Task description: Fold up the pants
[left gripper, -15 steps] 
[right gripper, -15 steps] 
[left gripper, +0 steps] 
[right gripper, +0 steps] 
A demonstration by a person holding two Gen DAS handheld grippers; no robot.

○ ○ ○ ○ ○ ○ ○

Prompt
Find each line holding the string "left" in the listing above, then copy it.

Output below
[left gripper, -15 steps] 
[left gripper, +0 steps] 

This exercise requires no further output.